- WHAT YOU ARE ASKED TO DO: Below is a listing. Quote from it, exactly, the lines from the one containing "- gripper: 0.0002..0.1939" down to the one containing "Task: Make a", both ends included, and nothing else.

====

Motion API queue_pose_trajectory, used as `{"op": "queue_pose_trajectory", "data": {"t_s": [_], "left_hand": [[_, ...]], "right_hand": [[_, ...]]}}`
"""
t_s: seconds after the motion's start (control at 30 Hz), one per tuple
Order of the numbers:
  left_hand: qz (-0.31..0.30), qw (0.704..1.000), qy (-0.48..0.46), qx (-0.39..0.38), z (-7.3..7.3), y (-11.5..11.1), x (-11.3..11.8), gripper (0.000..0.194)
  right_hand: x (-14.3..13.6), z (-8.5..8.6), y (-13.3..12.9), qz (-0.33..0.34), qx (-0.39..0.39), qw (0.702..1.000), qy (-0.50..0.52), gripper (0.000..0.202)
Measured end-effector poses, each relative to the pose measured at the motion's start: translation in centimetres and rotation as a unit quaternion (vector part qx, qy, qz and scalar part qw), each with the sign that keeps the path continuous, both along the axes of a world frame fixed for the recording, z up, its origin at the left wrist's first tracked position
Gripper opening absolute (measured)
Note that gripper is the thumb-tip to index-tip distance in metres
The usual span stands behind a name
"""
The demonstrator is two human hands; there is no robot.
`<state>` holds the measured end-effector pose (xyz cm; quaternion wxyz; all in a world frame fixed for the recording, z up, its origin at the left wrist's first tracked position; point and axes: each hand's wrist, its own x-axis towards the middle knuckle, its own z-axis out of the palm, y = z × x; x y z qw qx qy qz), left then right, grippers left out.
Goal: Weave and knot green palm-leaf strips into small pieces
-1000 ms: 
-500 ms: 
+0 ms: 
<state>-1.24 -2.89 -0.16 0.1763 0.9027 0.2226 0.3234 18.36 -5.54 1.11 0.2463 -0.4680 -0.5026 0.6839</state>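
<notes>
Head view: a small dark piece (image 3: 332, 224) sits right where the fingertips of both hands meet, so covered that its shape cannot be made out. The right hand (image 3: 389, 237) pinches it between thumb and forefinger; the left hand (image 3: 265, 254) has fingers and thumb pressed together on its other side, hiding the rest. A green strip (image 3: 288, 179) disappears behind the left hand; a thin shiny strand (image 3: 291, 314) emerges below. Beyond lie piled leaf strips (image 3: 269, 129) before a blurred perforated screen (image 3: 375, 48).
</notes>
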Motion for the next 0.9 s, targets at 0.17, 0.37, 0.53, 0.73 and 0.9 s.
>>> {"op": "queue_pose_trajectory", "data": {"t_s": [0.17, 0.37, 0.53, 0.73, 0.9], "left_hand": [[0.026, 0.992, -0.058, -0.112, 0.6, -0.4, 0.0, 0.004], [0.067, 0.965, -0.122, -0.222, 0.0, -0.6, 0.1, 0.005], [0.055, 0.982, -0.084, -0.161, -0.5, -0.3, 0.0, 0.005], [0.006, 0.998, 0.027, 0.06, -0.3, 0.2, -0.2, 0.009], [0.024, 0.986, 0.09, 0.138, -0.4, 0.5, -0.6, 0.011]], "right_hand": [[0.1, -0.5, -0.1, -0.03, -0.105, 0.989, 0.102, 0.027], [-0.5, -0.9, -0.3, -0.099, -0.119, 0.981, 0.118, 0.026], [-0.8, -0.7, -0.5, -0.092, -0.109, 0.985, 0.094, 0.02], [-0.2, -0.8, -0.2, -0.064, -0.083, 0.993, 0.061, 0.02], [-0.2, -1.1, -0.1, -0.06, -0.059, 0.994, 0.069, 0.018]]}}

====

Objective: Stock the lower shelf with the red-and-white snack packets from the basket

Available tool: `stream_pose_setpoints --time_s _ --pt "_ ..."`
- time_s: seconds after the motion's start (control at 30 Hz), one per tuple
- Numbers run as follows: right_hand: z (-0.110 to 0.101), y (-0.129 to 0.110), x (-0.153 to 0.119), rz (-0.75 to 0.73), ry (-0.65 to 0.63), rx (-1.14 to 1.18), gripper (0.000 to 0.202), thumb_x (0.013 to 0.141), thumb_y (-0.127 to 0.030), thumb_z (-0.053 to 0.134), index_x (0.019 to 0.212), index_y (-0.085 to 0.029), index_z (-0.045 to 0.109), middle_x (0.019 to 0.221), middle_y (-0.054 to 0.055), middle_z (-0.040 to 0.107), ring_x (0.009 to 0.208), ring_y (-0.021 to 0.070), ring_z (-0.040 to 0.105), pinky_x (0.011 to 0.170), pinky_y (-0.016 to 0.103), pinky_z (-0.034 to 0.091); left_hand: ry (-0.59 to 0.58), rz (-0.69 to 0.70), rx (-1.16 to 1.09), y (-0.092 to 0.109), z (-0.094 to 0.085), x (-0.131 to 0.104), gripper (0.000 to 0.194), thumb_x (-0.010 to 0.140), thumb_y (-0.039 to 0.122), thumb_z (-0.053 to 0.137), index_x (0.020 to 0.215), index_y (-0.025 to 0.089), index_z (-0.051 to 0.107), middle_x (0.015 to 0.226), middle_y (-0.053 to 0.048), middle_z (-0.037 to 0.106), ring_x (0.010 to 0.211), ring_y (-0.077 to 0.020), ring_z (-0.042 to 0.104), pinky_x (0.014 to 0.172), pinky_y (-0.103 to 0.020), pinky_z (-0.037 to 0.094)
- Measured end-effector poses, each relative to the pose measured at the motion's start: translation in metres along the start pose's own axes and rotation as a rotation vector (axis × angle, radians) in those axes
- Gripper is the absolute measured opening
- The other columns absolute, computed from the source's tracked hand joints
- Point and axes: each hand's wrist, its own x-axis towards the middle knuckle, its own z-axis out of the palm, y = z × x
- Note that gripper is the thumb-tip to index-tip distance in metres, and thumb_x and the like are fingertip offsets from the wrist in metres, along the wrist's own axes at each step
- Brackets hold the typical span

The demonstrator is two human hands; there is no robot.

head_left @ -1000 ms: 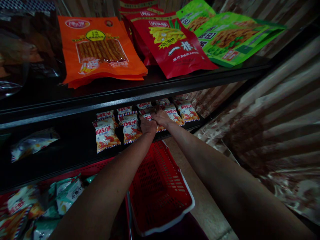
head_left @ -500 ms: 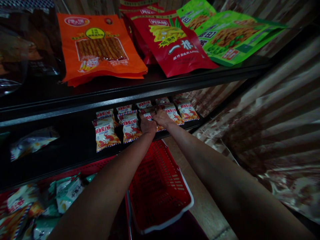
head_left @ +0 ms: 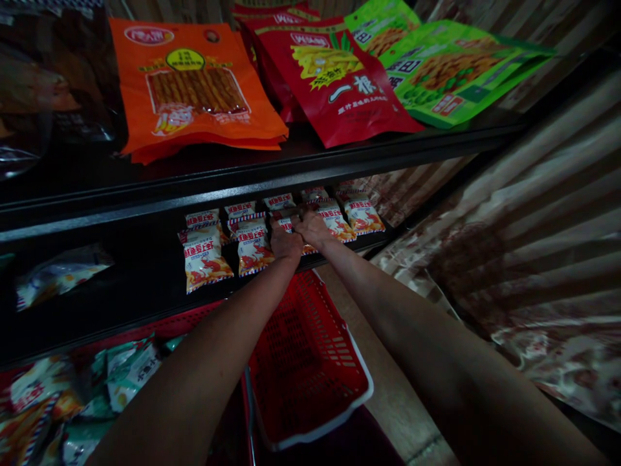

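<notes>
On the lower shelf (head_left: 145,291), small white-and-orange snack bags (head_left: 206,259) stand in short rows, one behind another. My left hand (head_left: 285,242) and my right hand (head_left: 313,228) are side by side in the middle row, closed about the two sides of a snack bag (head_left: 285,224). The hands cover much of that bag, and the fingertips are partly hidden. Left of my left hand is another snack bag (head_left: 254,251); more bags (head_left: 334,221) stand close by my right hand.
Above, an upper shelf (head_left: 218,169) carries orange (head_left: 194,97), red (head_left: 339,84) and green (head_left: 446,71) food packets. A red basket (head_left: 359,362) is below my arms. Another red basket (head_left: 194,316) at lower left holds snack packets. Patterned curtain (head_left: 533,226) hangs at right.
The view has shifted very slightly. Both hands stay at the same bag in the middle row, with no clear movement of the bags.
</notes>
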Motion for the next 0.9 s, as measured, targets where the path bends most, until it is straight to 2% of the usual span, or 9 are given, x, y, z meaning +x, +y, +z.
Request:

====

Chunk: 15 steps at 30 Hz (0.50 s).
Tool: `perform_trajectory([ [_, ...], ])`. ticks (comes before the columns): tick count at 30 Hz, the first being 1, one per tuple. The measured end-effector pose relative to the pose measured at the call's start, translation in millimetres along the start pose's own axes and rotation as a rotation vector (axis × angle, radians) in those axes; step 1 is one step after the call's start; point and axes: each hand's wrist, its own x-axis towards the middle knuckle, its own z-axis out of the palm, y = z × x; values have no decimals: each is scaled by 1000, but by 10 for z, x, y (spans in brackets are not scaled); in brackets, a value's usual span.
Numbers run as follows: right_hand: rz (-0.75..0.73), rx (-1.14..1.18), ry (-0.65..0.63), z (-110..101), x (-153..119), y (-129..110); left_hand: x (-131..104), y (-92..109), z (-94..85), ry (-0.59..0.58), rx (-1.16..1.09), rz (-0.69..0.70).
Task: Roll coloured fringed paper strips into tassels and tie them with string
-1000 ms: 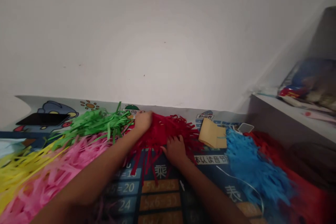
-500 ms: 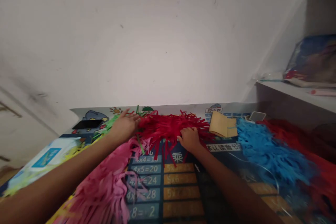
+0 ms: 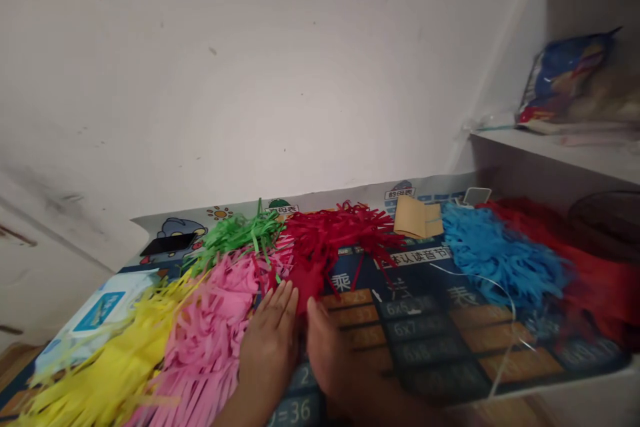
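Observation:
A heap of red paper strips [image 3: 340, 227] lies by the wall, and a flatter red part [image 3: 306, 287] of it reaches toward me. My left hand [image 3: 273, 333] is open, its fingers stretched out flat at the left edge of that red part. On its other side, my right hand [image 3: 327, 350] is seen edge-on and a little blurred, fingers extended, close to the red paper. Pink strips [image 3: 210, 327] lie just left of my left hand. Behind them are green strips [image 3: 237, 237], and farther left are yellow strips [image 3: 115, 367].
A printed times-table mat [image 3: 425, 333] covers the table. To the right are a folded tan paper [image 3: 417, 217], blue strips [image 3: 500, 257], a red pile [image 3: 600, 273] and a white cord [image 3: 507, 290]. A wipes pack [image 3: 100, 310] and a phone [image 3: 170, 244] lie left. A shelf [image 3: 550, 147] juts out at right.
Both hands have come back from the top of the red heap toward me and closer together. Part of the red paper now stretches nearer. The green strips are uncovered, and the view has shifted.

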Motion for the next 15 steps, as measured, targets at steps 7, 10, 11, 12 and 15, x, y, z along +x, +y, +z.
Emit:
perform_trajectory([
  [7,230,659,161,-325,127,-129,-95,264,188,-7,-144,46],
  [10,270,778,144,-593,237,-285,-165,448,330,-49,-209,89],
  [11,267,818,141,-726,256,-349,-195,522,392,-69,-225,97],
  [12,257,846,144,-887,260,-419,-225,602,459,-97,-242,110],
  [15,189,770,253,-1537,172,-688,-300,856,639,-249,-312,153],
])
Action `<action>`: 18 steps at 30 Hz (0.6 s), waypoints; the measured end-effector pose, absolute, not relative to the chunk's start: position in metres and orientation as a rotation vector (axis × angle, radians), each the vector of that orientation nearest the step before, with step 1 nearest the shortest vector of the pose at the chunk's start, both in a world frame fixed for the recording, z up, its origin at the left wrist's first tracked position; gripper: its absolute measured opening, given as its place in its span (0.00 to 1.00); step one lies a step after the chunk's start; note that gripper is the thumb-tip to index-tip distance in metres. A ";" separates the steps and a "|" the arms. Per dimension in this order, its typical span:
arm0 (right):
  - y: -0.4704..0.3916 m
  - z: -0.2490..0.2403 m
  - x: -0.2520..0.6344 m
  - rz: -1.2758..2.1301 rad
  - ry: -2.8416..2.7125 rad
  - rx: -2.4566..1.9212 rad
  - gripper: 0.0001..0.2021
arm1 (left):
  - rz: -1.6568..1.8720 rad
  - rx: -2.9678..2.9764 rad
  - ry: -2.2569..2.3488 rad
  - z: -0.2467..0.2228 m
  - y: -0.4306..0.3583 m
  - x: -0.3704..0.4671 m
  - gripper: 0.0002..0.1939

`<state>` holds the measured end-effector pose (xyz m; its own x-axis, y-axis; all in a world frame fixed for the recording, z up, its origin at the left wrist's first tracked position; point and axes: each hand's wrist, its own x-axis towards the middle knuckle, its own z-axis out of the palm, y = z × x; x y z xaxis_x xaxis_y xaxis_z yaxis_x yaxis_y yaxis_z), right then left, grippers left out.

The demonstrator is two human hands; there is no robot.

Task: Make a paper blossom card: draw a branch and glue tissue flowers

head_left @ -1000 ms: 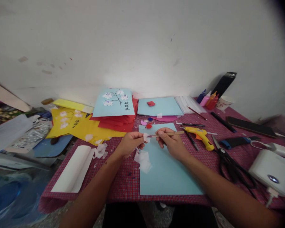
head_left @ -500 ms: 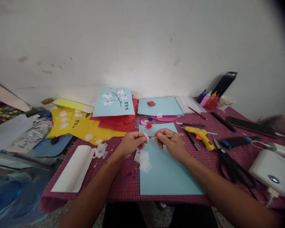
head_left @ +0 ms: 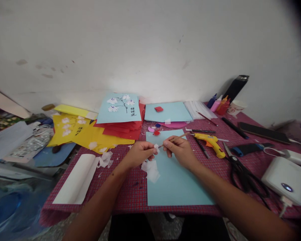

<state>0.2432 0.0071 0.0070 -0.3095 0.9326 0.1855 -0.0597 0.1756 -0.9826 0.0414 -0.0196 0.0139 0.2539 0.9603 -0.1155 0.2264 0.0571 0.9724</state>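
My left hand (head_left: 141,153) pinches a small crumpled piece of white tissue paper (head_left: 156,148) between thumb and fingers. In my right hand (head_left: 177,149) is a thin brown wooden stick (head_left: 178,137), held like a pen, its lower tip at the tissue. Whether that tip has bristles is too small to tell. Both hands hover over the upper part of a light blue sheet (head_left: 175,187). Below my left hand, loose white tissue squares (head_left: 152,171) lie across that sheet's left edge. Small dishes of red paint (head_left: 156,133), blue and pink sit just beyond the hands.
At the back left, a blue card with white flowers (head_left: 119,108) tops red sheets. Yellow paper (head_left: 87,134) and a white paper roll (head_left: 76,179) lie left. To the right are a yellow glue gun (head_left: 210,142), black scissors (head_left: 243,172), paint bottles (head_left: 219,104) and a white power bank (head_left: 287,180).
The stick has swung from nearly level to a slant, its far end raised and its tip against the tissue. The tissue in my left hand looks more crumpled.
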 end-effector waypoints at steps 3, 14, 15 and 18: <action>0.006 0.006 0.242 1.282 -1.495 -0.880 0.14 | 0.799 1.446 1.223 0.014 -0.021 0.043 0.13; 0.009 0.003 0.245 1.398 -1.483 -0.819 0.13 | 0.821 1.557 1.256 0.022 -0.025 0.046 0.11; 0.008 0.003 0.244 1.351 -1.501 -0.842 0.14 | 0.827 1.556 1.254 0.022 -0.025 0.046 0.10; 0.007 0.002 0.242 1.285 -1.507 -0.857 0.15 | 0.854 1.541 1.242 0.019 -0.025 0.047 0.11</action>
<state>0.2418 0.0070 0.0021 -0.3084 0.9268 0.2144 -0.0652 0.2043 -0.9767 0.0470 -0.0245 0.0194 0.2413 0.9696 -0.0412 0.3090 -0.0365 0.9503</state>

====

- THE COMPLETED TASK:
  - gripper: 0.0002..0.1939

`<state>` holds the measured end-effector pose (xyz m; its own x-axis, y-axis; all in a world frame fixed for the recording, z up, its origin at the left wrist's first tracked position; point and axes: each hand's wrist, its own x-axis towards the middle knuckle, its own z-axis out of the palm, y = z × x; x y z xaxis_x xaxis_y xaxis_z yaxis_x yaxis_y yaxis_z), right then left, grippers left out.

The demonstrator is two human hands; there is no robot.

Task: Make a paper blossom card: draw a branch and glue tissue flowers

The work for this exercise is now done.